EXERCISE INSTRUCTIONS
From the first line to the last, output the material exactly.

____________

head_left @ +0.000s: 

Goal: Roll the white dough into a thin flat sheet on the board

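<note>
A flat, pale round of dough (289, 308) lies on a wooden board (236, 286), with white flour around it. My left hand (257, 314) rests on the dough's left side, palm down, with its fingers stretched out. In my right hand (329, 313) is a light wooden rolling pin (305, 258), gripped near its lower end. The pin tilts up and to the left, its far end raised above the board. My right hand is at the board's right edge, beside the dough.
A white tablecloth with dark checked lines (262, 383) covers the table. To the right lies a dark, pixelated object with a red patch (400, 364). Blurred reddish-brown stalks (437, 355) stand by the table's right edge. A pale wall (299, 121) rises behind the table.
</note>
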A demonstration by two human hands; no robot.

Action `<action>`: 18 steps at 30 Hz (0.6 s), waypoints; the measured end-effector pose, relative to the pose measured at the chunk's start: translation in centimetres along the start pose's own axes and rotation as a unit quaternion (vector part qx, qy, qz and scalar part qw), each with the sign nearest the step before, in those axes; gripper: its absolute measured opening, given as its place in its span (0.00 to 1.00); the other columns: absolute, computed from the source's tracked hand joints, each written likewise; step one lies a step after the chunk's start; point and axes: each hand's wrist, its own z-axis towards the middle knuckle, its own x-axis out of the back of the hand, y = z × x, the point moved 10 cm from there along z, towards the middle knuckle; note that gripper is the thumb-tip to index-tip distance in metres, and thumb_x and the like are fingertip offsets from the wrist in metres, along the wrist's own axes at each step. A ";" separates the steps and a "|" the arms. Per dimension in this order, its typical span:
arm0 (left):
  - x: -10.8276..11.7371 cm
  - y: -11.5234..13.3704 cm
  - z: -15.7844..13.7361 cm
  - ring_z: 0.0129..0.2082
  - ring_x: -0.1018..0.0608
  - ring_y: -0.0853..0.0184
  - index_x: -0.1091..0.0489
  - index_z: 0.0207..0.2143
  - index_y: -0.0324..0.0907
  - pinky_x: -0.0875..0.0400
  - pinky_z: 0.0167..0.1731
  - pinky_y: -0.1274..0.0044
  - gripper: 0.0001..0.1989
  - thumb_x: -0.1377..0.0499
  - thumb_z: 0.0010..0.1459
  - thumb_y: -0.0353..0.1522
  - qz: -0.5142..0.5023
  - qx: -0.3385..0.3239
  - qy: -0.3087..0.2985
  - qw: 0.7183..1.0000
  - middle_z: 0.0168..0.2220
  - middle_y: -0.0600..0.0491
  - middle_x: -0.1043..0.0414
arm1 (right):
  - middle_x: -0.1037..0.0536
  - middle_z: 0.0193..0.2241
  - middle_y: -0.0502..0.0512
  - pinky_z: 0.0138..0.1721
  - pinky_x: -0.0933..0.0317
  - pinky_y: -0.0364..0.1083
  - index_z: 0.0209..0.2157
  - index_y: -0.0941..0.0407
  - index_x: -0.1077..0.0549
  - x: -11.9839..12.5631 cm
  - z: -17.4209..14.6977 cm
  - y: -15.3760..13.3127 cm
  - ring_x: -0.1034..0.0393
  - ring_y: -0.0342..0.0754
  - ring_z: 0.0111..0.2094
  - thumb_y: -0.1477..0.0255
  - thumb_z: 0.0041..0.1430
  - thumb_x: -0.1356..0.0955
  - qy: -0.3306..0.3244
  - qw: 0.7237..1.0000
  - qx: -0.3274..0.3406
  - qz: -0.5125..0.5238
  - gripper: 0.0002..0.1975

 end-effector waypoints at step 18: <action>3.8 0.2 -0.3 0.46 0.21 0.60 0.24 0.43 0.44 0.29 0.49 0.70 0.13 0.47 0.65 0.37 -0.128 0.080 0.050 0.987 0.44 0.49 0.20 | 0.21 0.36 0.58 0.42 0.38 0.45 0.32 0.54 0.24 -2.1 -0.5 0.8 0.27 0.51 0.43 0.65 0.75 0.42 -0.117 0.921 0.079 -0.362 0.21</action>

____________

THE ANSWER
head_left @ +0.000s: 

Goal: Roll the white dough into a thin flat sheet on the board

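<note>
A flat, pale round of dough (289, 308) lies on a wooden board (236, 286), with white flour around it. My left hand (257, 314) rests on the dough's left side, palm down, with its fingers stretched out. In my right hand (329, 313) is a light wooden rolling pin (305, 258), gripped near its lower end. The pin tilts up and to the left, its far end raised above the board. My right hand is at the board's right edge, beside the dough.
A white tablecloth with dark checked lines (262, 383) covers the table. To the right lies a dark, pixelated object with a red patch (400, 364). Blurred reddish-brown stalks (437, 355) stand by the table's right edge. A pale wall (299, 121) rises behind the table.
</note>
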A demonstration by two human hands; no robot.

Action `<action>`: 18 steps at 30 Hz (0.6 s), waypoints; the measured end-effector pose, relative to the pose measured at the chunk's start: translation in centimetres along the start pose's own axes and rotation as a unit quaternion (vector part qx, qy, qz and scalar part qw), each with the sign nearest the step before, in those axes; gripper: its absolute measured opening, given as its place in its span (0.00 to 1.00); the other columns: absolute, computed from the source's tracked hand joints, each written likewise; step one lies a step after the chunk's start; point and axes: each hand's wrist, its own z-axis towards the middle knuckle, its own x-axis out of the back of the hand, y = z × x, the point moved 10 cm from there along z, towards the middle knuckle; note that gripper is the thumb-tip to index-tip distance in metres, and thumb_x and the like are fingertip offsets from the wrist in metres, along the wrist's own axes at each step. A ";" separates the steps and a "|" the arms. Per dimension in this order, its typical span:
arm0 (left):
  - x: -10.8276..11.7371 cm
  - y: -11.5234..13.3704 cm
  - z: -15.7844..13.7361 cm
  - ring_z: 0.0129..0.2082
  - ring_x: -0.1018..0.0608
  - ring_y: -0.0853..0.0184
  - index_x: -0.1091..0.0489
  - index_z: 0.0207..0.2143
  - index_y: -0.0324..0.0907
  - pinky_x: -0.0875..0.0400
  - pinky_z: 0.0167..0.1731
  - pinky_y: -0.1274..0.0044
  - gripper: 0.0001..0.1989
  - thumb_x: -0.1377..0.0499
  - thumb_z: 0.0010..0.1459
  - thumb_y: -0.0353..0.1522
  - qz: -0.5142..0.5023
  - qx: -0.3385..0.3239
  - qy: -0.3087..0.2985
  - qw: 0.7183..1.0000
  - middle_z: 0.0168..0.2220
  - middle_y: -0.0600..0.0491
  - middle_x: -0.1043..0.0414
arm1 (right):
  - middle_x: -0.1037..0.0536
  - middle_z: 0.0193..0.2241
  - middle_y: -0.0502..0.0512
  - pinky_z: 0.0138..0.1721
  - pinky_x: -0.0933..0.0317
  - pinky_y: -0.0364..0.1083
  - index_z: 0.0209..0.2157
  - index_y: -0.0941..0.0407
  - index_x: -0.1077..0.0549
  - x: -11.9839..12.5631 cm
  - z: -17.4209..14.6977 cm
  - y: -15.3760..13.3127 cm
  - ring_x: -0.1034..0.0393
  - ring_y: -0.0342..0.0754
  - ring_z: 0.0111..0.2094
  - thumb_y: -0.1477..0.0255
  - thumb_z: 0.0041..0.1430
  - thumb_x: -0.1356..0.0955
  - qy: -0.3306..0.3244
  - qw: 0.7237..1.0000
  - qx: -0.3274..0.3406
  - qz: -0.5125..0.5238
  - gripper: 0.0002..0.1975

 end-effector waypoints at step 18: <action>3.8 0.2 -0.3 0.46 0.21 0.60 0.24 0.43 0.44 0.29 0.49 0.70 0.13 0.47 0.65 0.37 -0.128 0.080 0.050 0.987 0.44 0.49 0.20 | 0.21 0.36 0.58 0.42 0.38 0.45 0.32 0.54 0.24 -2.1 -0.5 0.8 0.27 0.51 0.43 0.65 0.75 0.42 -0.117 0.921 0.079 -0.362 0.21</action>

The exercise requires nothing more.